If there was a government agency charged with tracking statistics on family violence and particularly homicides, it would make it more likely that action would be taken to reduce this terrible number so that not so many children would die.

2 Comments

  1. How tragic

  2. Jennifer, this is a topic I actually know something of.

    I once was assigned to keep track of a region of Child Protection Victoria databases (we had about 5 or 6 which never reconciled). I had trained in social welfare, but also my economic thesis had about misunderstanding KPIs, meten is weten. Rather, gelang voor wat gemeten (giving importance to what measured) instead of meten wat belangrijk (measuring what is important). I had also studied Biology which turned out to be helpful (habeas corpus – produce the body).

    There are various definitions of Family Violence: particularly between Criminal courts, Childrens Courts and Family courts: let alone within Police practices, social work and medical fraternity. I stressed that if anyone says something like last year there were 68 women killed by current or former partners, they are bound to be making the figure up or ignorant of such things. For instance, Police investigation take months, state Coroners take months if not years to reach conclusions, and criminal cases always take years. The figures for any time period will go up and down as the various authorities complete their work: most up. Although, names can be distracted too. So broad professionally guided estimates ought be more trusted. They are acknowledging the uncertainty.

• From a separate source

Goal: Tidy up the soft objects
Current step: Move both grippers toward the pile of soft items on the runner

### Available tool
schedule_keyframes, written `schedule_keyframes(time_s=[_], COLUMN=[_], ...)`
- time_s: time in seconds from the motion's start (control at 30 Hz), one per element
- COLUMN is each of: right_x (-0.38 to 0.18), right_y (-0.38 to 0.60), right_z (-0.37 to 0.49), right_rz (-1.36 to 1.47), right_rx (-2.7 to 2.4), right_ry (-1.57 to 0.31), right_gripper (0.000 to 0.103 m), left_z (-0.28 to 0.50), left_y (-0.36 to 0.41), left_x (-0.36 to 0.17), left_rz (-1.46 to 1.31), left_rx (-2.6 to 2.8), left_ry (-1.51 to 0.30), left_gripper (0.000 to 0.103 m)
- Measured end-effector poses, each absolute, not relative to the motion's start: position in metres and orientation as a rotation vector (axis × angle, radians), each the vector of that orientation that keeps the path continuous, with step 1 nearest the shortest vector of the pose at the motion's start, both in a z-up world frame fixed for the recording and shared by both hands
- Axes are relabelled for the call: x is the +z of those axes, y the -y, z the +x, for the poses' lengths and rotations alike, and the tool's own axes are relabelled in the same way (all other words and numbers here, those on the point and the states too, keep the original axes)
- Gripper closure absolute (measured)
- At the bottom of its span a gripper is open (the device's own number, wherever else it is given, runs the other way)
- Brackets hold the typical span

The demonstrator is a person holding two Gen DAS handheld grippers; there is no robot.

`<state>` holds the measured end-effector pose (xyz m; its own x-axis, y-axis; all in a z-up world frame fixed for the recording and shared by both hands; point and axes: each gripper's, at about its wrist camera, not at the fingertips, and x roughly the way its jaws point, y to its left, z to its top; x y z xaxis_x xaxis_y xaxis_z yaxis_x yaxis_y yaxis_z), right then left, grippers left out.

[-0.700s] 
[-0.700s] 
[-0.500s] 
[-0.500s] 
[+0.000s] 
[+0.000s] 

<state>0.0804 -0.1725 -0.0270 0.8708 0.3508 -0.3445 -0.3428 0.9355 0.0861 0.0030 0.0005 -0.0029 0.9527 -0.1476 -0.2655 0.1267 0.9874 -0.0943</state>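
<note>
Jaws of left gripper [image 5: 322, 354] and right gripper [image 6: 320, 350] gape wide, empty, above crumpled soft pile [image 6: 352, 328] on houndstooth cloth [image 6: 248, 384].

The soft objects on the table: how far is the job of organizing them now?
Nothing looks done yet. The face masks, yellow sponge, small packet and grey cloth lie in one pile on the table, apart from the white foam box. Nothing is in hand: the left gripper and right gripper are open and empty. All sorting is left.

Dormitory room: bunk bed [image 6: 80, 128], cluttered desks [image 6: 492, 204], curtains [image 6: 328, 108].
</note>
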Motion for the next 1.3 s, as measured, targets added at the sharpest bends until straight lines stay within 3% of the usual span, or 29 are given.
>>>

    I show the students had to integrate crime states, epidemiological studies, State Child Death Inquiries, Commonwealth Crime Intelligence Agency, Institute of Health and Welfare, academic studies, media reports, case experince, etc. I also encourage them to read up Australia’s anthropologist, botanical illustrator, activist for Aboriginal rights Olive Pink to appreciate that there is some information professional choose not to gather as it serves no good.

    But before I have them doubting everything, eg, the Monash-Deakin Universities Filicide Research cited is quite flawed – But for good motives. I at less have the students appreciate that in Victoria in the 1970s there were 25-30 women and children wantonly killed each year, and it is now 10-15 each year; or about 15 families not experiencing untold grief each year. Never tell me it should be none as I know enough graves where frail bodies are buried.

    Most of this reduction is due to advances in medical technology, with law reform, change practices of Police, Child Protection, development of support services helped a bit. I add that NSWs spends percapita twice as much as Victoria on Child Protection services with no discernible difference in child deaths. But we can readily reduce the incidence of women and children being killed by half over the next decade and are well on the way to doing so.

    That part though is another subject.